## WHAT NEEDS TO BE DONE
Set every record down again exactly. Do not carry over the pictures.

## PROVIDED DATA
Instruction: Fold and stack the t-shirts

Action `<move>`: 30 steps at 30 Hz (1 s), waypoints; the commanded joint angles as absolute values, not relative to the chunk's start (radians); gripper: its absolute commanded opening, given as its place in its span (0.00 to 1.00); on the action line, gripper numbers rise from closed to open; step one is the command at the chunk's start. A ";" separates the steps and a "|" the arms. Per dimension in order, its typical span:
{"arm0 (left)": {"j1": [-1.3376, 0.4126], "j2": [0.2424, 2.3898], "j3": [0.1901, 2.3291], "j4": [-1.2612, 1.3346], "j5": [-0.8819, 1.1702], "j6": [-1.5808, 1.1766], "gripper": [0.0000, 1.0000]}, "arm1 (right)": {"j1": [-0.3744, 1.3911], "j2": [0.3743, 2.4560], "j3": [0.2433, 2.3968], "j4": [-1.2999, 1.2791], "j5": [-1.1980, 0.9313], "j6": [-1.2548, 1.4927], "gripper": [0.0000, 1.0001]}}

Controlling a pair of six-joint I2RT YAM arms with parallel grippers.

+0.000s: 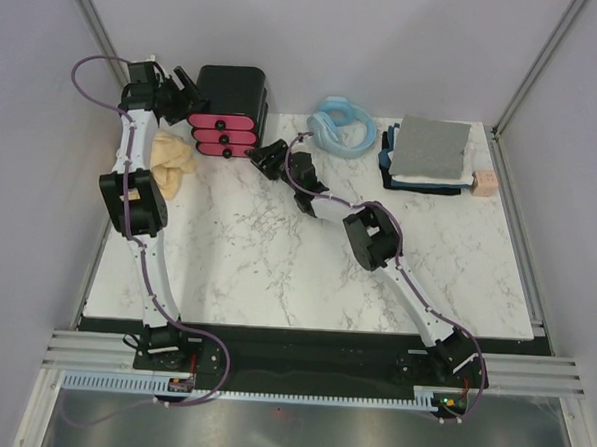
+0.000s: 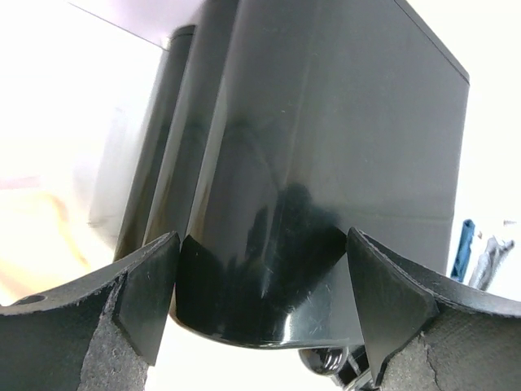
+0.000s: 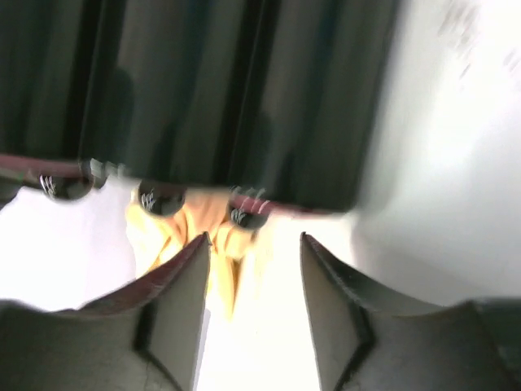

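1. My left gripper (image 2: 260,273) is wide open. Its 2 fingers face the glossy side of the black box (image 1: 230,88) and clamp nothing.
2. My right gripper (image 3: 254,269) is at the box's pink-red front, jaws apart with nothing between them. This view is blurred.
3. The pale yellow t-shirt (image 1: 172,160) lies crumpled on the marble table (image 1: 276,267), left of the box and beside my left arm.
4. The folded stack (image 1: 430,148), grey on top with white and navy beneath, sits at the far right, near the light blue ring (image 1: 342,126).
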State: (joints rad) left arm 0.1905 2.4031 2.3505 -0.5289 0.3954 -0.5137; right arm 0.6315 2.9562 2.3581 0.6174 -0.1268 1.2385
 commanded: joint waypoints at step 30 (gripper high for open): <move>0.049 2.319 2.178 -0.630 0.416 -0.443 0.61 | 0.517 2.505 1.828 0.830 -0.175 1.178 0.19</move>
State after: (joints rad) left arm 0.0883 2.3138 2.2185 -0.5095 0.4026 -0.5133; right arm 0.4992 2.4241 1.6485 0.8799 -0.1642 1.1316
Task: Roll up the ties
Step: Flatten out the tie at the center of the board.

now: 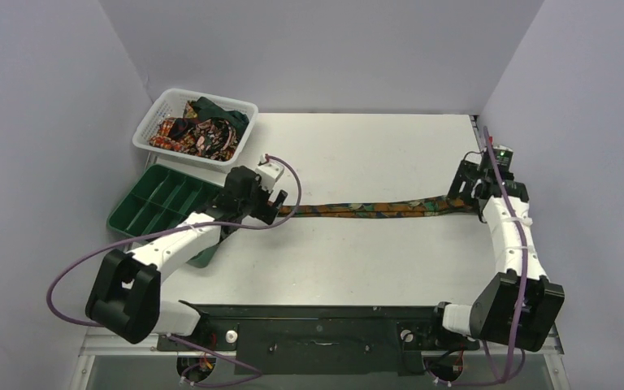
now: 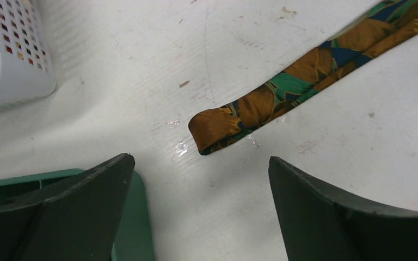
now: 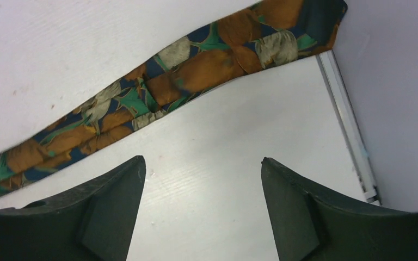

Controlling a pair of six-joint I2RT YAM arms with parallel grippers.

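Observation:
One tie (image 1: 366,209) lies flat and stretched out across the middle of the table, patterned brown, orange and teal. My left gripper (image 1: 277,197) is open and empty just short of the tie's narrow left end (image 2: 217,129); its jaws stand wide apart above the table. My right gripper (image 1: 473,195) is open and empty beside the tie's wide right end (image 3: 207,65), which reaches the table's right edge. More ties (image 1: 203,130) lie bunched in the white mesh basket (image 1: 153,122) at the back left.
A green compartment tray (image 1: 134,213) sits at the left, partly under my left arm; its rim also shows in the left wrist view (image 2: 136,217). The basket's wall (image 2: 16,54) is close by. The right wall (image 3: 397,98) meets the table's edge.

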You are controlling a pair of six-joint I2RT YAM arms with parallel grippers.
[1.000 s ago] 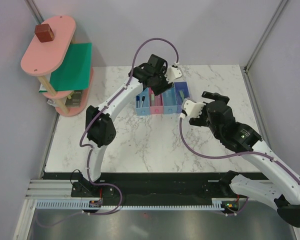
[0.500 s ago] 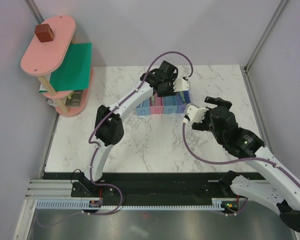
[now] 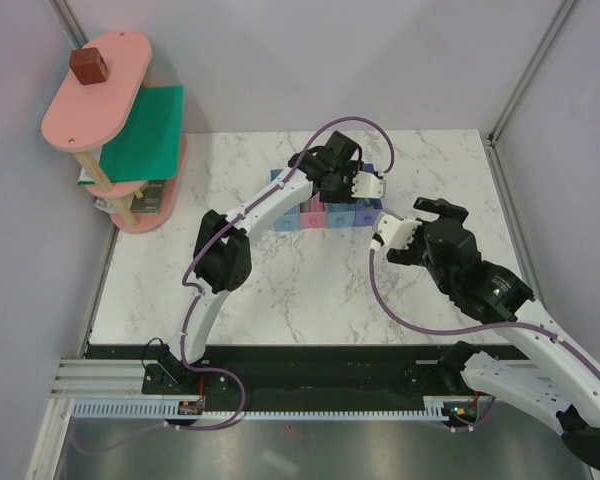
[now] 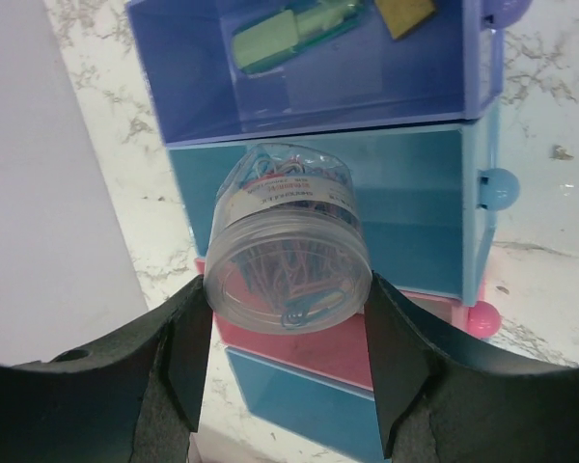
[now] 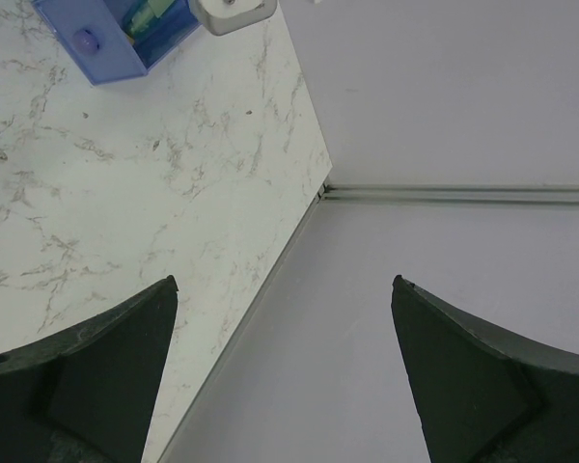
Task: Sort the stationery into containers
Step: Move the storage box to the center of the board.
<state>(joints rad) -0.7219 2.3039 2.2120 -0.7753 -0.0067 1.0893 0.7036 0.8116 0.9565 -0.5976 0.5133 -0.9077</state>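
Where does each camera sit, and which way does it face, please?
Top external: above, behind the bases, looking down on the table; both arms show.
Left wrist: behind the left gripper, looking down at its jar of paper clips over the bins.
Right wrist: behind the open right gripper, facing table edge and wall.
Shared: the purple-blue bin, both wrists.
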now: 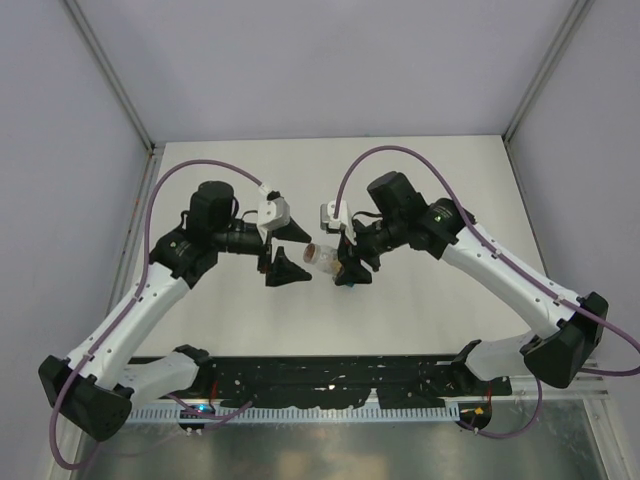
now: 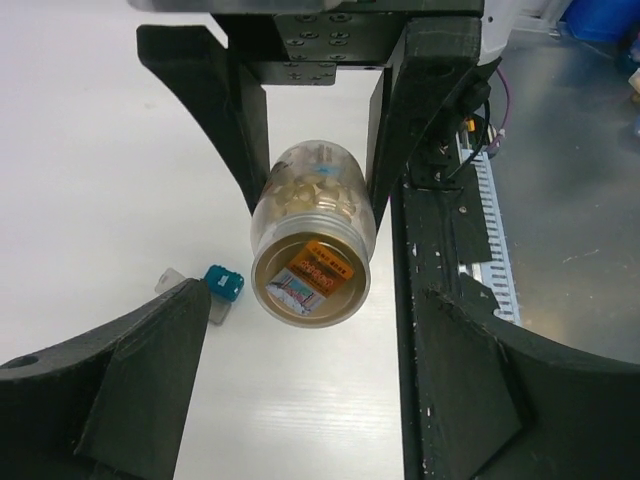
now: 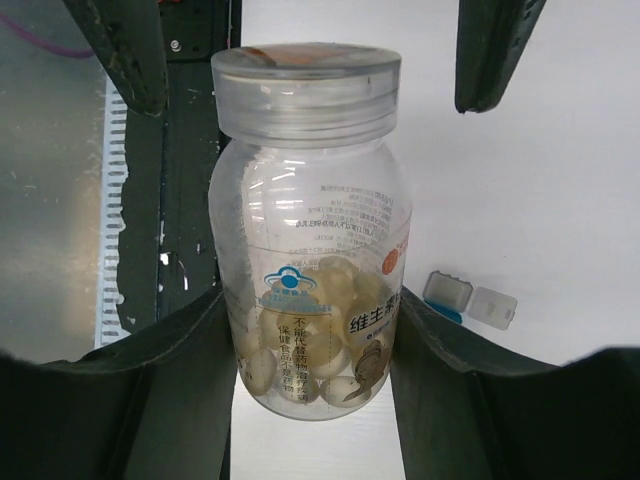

## ANSWER TO THE EXERCISE
Instruction: Fold and stack the t-shirts

Action `<move>`: 30 steps at 30 Hz (1 s), waypoints; the commanded joint angles as absolute values, not relative to the chunk's start (radians); gripper: its absolute commanded opening, given as its place in its span (0.00 to 1.00); on the action line, gripper numbers rise from closed to open; step one is the command at the chunk's start. A ";" separates the steps and a "|" the arms. Per dimension in order, its typical span:
{"arm0 (left)": {"j1": [-1.3376, 0.4126], "j2": [0.2424, 2.3898], "j3": [0.1901, 2.3291], "j4": [-1.2612, 1.3346], "j5": [-0.8819, 1.1702], "j6": [-1.5808, 1.1766], "gripper": [0.0000, 1.0000]}, "arm1 (right)": {"j1": [-0.3744, 1.3911], "j2": [0.3743, 2.4560], "j3": [0.2433, 2.3968], "j4": [-1.2999, 1.2791], "j5": [-1.1980, 0.9313], "j6": [-1.2548, 1.4927], "gripper": [0.0000, 1.0001]}}

Controlling a pair of six-joint I2RT YAM arms with parallel grippers.

+0.000s: 
+0.000s: 
+0.000s: 

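1. My left gripper (image 2: 260,273) is wide open. Its 2 fingers face the glossy side of the black box (image 1: 230,88) and clamp nothing.
2. My right gripper (image 3: 254,269) is at the box's pink-red front, jaws apart with nothing between them. This view is blurred.
3. The pale yellow t-shirt (image 1: 172,160) lies crumpled on the marble table (image 1: 276,267), left of the box and beside my left arm.
4. The folded stack (image 1: 430,148), grey on top with white and navy beneath, sits at the far right, near the light blue ring (image 1: 342,126).
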State: (joints rad) left arm 0.1905 2.4031 2.3505 -0.5289 0.3954 -0.5137; right arm 0.6315 2.9562 2.3581 0.6174 -0.1268 1.2385
 commanded: joint waypoints at step 30 (gripper high for open): <move>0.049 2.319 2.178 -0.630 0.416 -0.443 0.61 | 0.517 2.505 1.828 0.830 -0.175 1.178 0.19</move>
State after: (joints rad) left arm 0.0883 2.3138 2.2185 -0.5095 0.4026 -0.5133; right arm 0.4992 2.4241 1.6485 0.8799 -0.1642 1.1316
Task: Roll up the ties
Step: Flatten out the tie at the center of the board.

now: 
now: 
now: 

Controlling a pair of six-joint I2RT YAM arms with parallel grippers.

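Observation:
One tie (image 1: 366,209) lies flat and stretched out across the middle of the table, patterned brown, orange and teal. My left gripper (image 1: 277,197) is open and empty just short of the tie's narrow left end (image 2: 217,129); its jaws stand wide apart above the table. My right gripper (image 1: 473,195) is open and empty beside the tie's wide right end (image 3: 207,65), which reaches the table's right edge. More ties (image 1: 203,130) lie bunched in the white mesh basket (image 1: 153,122) at the back left.
A green compartment tray (image 1: 134,213) sits at the left, partly under my left arm; its rim also shows in the left wrist view (image 2: 136,217). The basket's wall (image 2: 16,54) is close by. The right wall (image 3: 397,98) meets the table's edge.
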
You are controlling a pair of six-joint I2RT YAM arms with parallel grippers.
[1.000 s ago] 
[0.500 s ago] 
[now] 
[now] 
[now] 
Task: Sort the stationery into containers
Step: Move the storage box to the center of the board.
<state>(joints rad) -0.7219 2.3039 2.2120 -0.7753 -0.0067 1.0893 0.7036 0.8116 0.9565 -0.5976 0.5133 -0.9077</state>
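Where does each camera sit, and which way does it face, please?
Top external: above, behind the bases, looking down on the table; both arms show.
Left wrist: behind the left gripper, looking down at its jar of paper clips over the bins.
Right wrist: behind the open right gripper, facing table edge and wall.
Shared: the purple-blue bin, both wrists.
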now: 
now: 
now: 

The required answer is now complete.